Das Robert-Koch-Institut informiert am 23.06.2020 erneut zur Corona-Lage in Deutschland. Zuletzt sorgt der Corona-Ausbruch mit mehr als 1.300 Infizierten bei der Fleisch-Firma Tönnies für Aufsehen. Auch der Reprodutionswert ist nun wieder deutlich gestiegen. Arbeitsminister Hubertus Heil (SPD) hat scharfe Maßnahmen ankündigt, um Missstände in der Fleischindustrie beheben. „Wir machen jetzt Schwerpunktrazzien der Arbeitsschutzbehörden des Zolls“, sagte er am Montag im ARD-Morgenmagazin. Auch im System müsse sich etwas ändern. Bundesgesundheitsminister Jens Spahn (CDU) forderte ebenfalls ein entschlossenes Handeln zur Eindämmung des Virus-Ausbruchs. Der Bund für Umwelt und Naturschutz Deutschland bezeichnete den Fall Tönnies als Symbol für „ein menschenunwürdiges und Tierleid erzeugendes Agrarsystem“. Heil betonte, es müsse mit den vielen Subunternehmen und der Ausbeutung von Menschen Schluss sein. „Unter der Bedingung der Pandemie wird aus dieser Form von Ausbeutung ein allgemeines Gesundheitsrisiko“, sagte der SPD-Politiker. „Das kann sich diese Gesellschaft nicht länger bieten lassen.“ Der Minister forderte zugleich die Verantwortung der Unternehmen ein. „Ich erwarte von diesem Unternehmen, dass alles getan wird, um den Schaden zu begrenzen, um tatsächlich auch einzustehen für das, was da angerichtet wurde“, sagte Heil.
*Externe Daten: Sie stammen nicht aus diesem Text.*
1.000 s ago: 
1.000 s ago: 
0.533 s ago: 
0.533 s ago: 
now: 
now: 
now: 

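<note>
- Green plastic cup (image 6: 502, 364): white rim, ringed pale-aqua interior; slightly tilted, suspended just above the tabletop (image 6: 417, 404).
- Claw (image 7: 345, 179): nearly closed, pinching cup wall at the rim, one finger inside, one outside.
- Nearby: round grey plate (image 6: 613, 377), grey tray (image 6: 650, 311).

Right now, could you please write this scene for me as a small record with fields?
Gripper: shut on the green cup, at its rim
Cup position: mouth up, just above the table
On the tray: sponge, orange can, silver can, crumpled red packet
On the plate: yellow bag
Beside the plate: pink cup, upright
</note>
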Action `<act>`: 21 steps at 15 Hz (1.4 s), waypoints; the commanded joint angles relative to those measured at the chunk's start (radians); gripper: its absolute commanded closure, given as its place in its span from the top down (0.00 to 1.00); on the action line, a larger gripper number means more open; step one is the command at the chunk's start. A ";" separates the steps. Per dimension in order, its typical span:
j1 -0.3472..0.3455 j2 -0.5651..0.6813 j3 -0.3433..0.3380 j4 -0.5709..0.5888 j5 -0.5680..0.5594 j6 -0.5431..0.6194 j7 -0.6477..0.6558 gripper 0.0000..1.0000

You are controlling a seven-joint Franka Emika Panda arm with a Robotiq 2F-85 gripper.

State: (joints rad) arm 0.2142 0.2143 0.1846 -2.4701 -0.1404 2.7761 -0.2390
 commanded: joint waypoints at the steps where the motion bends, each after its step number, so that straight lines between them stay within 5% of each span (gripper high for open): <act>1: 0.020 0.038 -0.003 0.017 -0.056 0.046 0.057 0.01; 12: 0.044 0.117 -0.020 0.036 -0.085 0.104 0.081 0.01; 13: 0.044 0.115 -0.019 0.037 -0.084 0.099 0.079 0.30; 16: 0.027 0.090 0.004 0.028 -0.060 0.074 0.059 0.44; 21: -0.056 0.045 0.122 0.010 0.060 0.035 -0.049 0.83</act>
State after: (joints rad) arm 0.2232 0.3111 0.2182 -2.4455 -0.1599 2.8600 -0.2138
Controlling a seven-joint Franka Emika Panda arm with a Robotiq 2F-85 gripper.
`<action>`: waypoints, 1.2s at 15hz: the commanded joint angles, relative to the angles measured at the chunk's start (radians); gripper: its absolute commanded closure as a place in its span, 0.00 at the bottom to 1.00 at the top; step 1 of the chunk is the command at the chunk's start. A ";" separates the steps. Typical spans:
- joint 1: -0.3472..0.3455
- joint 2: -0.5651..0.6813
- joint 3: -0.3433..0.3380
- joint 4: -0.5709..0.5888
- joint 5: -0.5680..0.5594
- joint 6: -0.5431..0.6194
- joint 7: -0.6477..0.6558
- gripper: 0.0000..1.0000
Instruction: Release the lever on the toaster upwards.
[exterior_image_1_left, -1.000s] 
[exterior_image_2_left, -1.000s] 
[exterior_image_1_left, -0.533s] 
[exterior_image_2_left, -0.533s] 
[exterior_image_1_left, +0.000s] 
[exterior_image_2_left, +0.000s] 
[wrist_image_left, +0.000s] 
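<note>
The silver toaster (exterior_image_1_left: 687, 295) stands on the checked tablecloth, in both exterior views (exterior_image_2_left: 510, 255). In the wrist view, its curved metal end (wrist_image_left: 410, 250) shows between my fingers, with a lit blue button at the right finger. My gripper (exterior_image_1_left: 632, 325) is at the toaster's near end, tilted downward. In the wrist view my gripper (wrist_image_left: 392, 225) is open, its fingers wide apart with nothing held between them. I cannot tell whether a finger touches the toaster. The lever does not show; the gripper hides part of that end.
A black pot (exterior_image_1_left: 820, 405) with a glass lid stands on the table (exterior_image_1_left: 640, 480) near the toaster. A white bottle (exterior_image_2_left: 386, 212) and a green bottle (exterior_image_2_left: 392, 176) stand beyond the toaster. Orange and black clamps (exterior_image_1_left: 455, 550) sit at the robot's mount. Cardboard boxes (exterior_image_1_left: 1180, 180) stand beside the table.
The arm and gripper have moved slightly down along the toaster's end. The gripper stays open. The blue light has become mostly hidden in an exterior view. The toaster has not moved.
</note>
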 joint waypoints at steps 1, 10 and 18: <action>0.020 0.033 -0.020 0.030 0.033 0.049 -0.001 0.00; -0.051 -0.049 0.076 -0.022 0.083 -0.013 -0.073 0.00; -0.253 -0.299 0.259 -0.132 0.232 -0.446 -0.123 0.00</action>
Es müsse geprüft werden, welche zivilrechtlichen Haftungsmöglichkeiten es gebe. Unterdessen warnte Gesundheitsminister Spahn vor einem Übergreifen des Corona-Ausbruchs bei Tönnies auf ganz Deutschland: „Jetzt gilt es, jeden regionalen Ausbruch umgehend einzudämmen und die Infektionsketten zu unterbrechen“, sagte er der Düsseldorfer „Rheinischen Post“ (Montag). „Nur mit entschlossenem Handeln vor Ort in Ostwestfalen kann ein Übergreifen auf ganz Deutschland verhindert werden“, sagte Spahn. Es sei gut, dass die NRW-Landesregierung dem Geschehen höchste Priorität einräume, sagte der Gesundheitsminister.